Das hat eine bemerkenswerte Konsequenz: Bei KENO gibt es keinen sinnvollen Grund, unbeliebte Zahlen zu wählen. Der einzige Hebel, den es bei LOTTO gibt — die Gewinnhöhe über verbreitete Tippmuster — existiert hier schlicht nicht. Was bleibt, ist die Wahl des Typs und des Einsatzes.

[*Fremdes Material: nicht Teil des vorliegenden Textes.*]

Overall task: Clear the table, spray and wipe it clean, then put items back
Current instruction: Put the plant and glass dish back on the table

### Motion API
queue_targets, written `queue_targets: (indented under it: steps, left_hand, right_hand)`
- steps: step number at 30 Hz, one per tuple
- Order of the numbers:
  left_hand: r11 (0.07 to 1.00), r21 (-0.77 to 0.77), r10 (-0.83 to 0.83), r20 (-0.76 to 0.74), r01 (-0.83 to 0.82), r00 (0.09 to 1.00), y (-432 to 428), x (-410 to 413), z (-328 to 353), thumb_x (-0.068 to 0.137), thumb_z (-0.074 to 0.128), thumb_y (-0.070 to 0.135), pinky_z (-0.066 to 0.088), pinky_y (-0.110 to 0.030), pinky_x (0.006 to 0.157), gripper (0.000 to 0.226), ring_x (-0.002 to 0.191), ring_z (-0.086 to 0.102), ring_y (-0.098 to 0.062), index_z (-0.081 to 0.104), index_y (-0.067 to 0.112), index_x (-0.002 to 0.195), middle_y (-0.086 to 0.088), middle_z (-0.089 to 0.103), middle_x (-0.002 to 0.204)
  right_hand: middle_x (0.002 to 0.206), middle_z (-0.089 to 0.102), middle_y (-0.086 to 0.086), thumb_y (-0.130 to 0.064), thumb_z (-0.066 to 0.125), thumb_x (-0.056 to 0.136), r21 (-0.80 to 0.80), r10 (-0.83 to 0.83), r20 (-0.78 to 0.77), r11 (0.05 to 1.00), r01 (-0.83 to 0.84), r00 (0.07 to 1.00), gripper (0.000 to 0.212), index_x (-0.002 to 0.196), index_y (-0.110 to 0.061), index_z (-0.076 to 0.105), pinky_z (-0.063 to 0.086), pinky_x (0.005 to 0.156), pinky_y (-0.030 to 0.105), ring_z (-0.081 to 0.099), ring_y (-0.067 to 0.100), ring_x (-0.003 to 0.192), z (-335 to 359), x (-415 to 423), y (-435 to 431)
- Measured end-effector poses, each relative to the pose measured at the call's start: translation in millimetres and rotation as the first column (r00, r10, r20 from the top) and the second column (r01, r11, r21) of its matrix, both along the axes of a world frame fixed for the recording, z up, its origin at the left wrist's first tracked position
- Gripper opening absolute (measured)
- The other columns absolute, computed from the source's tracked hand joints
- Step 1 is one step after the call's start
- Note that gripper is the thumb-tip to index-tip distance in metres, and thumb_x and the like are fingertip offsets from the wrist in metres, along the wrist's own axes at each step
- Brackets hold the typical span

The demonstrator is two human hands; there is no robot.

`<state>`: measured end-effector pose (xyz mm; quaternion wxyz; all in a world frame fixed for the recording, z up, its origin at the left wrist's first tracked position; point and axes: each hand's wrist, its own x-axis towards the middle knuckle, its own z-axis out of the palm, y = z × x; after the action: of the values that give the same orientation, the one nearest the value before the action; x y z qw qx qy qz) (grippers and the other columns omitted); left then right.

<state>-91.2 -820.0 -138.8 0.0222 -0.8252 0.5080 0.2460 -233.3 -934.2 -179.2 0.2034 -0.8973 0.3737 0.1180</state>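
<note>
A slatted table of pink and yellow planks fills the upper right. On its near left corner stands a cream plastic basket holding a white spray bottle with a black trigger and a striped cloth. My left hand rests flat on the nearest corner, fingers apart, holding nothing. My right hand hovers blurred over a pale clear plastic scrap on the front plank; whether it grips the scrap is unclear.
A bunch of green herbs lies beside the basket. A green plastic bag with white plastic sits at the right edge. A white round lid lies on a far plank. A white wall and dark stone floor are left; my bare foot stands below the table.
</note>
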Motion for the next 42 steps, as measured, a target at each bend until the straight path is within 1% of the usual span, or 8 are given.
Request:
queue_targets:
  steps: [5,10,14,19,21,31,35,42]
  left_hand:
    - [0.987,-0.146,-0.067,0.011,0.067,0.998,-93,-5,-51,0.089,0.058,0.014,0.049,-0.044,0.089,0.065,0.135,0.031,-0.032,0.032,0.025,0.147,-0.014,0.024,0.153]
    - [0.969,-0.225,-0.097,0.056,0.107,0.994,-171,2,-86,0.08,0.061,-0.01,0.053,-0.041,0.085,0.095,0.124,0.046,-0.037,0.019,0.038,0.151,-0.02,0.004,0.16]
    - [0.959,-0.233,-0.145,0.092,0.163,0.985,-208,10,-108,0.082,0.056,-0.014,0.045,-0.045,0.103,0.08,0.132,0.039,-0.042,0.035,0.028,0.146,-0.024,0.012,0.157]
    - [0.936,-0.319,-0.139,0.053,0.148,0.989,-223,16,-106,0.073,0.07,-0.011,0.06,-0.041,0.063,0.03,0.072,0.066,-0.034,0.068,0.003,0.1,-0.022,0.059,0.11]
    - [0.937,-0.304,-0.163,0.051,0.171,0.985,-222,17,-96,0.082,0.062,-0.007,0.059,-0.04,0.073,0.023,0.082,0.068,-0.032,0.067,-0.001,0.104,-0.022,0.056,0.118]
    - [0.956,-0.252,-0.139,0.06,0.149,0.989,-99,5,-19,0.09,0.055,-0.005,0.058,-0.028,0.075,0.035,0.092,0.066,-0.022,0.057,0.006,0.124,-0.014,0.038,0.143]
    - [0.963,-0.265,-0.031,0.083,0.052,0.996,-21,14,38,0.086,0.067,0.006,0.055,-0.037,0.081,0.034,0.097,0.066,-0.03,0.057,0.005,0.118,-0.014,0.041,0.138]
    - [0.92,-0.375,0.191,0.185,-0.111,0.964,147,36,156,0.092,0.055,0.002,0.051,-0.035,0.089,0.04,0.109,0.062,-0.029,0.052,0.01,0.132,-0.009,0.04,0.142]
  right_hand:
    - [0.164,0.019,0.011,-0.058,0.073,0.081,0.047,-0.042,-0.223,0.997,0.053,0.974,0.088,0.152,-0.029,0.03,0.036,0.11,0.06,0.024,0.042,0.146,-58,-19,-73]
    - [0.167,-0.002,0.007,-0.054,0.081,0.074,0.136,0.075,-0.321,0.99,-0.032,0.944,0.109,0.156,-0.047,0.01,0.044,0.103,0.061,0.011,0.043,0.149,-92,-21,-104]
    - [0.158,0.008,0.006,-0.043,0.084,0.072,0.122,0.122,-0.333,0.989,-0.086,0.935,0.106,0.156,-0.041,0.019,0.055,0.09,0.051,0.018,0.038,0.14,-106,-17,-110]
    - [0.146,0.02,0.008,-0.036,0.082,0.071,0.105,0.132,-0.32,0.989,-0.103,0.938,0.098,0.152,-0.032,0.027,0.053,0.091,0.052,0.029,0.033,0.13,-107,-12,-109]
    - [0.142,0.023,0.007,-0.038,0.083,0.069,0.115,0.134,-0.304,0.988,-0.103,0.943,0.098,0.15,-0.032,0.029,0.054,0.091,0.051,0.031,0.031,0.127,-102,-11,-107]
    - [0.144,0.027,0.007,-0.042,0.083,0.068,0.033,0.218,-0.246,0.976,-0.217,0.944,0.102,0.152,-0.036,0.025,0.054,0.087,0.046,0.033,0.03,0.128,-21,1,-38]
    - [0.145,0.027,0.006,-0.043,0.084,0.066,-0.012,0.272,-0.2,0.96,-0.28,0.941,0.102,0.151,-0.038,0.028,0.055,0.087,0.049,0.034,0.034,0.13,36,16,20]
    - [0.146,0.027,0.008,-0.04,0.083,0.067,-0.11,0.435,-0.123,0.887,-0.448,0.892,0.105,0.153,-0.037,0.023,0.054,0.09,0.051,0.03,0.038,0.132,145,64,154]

Warum bei KENO besonders viel behauptet wird

Weil täglich gezogen wird, entsteht in kurzer Zeit sehr viel Material — 7.884 Ziehungen seit Februar 2004 liegen in unserem Archiv. Für Mustersucher ist das ein verlockender Datensatz, und entsprechend viele „KENO-Systeme" kursieren.

Genau deshalb haben wir unsere umfangreichste Untersuchung an den KENO-Ziehungen durchgeführt. Der Aufbau war vorab festgelegt und unveränderlich: 16 Methoden, 750 primäre Testfelder, 2.000 Simulationsläufe als Nullverteilung, Korrektur für multiples Testen.

Das Ergebnis: Kein einziges Testfeld erreichte die Signifikanzschwelle. Der beste korrigierte p-Wert lag bei 0,096 — weit entfernt von jedem belastbaren Befund. Die vollständige Dokumentation steht im KENO-Bericht des Decoders.

Der Test, den jeder selbst machen kann

Es gibt eine Prüfung, die keinerlei Statistikkenntnisse verlangt und trotzdem viel zeigt. Bei 20 gezogenen Zahlen aus 70 müssen im Mittel 20 × 20 / 70 = 5,71 Zahlen aus der Vorziehung erneut auftauchen, sofern die Ziehungen unabhängig sind.

Über alle 7.884 archivierten KENO-Ziehungen gemessen sind es 5,71. In keiner einzigen Ziehung gab es überhaupt keine Wiederholung, in der Spitze waren es zwölf gemeinsame Zahlen — beides genau im erwarteten Rahmen. Nachvollziehen können Sie das auf der KENO-Matrix.

Was bei KENO tatsächlich eine Entscheidung ist, bleibt der Typ. Die Typen unterscheiden sich deutlich in Trefferwahrscheinlichkeit und Auszahlungsprofil — nachzulesen unter Alle KENO-Typen und durchrechenbar im Dauerauftrag-Simulator.

Alle Zahlen stammen aus unserem eigenen Archiv (Stand 08/2026, wächst automatisch). Keine Auswertung dieser Seite erhöht die Gewinnchance irgendeines Tipps; ob und was du spielst, entscheidest allein du. Alle Angaben ohne Gewähr.